- [Assigned task] Your answer must consist of every line from the data below that includes the word "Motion".
___
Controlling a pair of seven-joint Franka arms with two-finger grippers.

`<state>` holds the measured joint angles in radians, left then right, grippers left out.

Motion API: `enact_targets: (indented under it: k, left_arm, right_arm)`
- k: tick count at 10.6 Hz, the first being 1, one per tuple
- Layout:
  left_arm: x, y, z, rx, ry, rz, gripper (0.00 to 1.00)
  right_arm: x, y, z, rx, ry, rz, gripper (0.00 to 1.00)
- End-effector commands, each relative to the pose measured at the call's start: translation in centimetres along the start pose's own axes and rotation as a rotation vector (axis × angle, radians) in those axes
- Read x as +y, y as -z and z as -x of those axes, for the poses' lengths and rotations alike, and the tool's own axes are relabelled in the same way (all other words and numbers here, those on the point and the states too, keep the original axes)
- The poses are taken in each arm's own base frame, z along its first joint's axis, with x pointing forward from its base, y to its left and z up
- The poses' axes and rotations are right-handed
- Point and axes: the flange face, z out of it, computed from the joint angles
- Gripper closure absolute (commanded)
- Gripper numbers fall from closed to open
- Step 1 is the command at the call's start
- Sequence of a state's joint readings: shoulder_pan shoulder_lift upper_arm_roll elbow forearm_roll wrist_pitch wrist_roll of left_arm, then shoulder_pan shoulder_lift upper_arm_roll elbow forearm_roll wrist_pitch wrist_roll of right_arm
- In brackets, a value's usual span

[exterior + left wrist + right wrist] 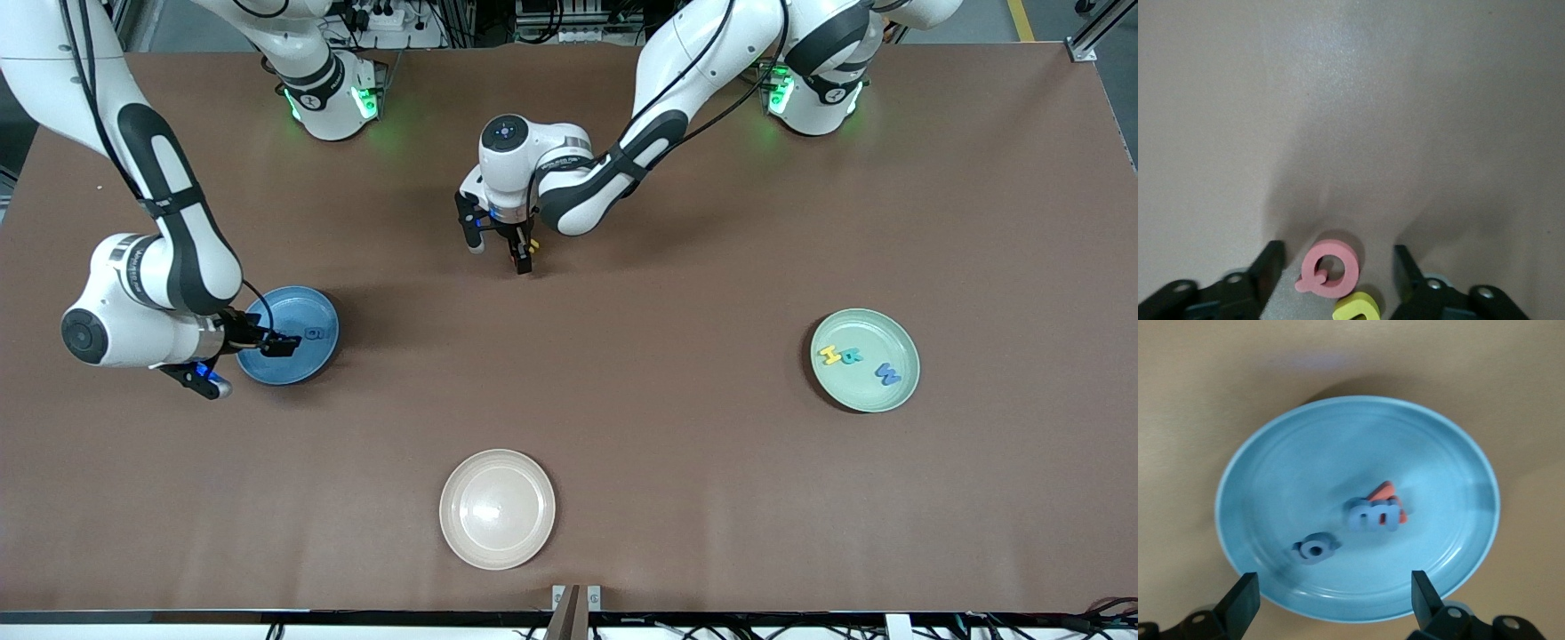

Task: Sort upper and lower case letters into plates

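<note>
Left hand (1338,280) spread, straddling pink letter (1328,268) on bench (676,427). Right hand (1331,603) spread over blue plate (1271,473).

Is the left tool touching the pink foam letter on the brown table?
Apart. The left wrist view shows the pink foam letter lying on the brown table between the open fingers of the left tool, with bare table visible on both sides.
</note>
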<state>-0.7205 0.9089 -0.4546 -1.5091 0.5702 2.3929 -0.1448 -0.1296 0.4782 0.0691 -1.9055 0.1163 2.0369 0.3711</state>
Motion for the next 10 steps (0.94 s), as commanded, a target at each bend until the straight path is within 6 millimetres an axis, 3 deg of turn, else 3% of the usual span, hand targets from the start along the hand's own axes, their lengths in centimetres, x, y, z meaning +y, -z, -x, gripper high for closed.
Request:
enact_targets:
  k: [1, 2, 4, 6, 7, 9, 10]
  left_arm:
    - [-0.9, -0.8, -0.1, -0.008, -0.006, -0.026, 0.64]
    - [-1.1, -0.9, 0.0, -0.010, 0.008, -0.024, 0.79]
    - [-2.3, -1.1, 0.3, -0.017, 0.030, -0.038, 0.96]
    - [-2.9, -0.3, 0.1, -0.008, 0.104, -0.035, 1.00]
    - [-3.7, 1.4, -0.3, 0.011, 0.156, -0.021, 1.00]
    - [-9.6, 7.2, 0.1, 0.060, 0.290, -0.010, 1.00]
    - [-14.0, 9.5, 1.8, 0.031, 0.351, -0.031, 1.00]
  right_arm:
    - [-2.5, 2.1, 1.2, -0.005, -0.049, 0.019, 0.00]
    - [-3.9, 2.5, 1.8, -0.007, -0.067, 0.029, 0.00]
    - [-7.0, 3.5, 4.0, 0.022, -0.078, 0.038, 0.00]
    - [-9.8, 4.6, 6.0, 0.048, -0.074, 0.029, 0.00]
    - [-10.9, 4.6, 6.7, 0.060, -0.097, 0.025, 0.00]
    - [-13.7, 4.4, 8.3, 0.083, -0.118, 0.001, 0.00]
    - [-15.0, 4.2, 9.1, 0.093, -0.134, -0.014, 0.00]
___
- [Output]
Motion API: `enact_targets: (indented under it: k, left_arm, right_arm)`
Motion for the next 10 steps (0.94 s), as commanded, a target at each bend until the straight path is within 6 millimetres an axis, 3 deg of turn, else 3% of the usual span, hand targets from the start along the hand's own axes, their lengths in centimetres, x, y, z meaning +y, -z, -x, gripper high for closed.

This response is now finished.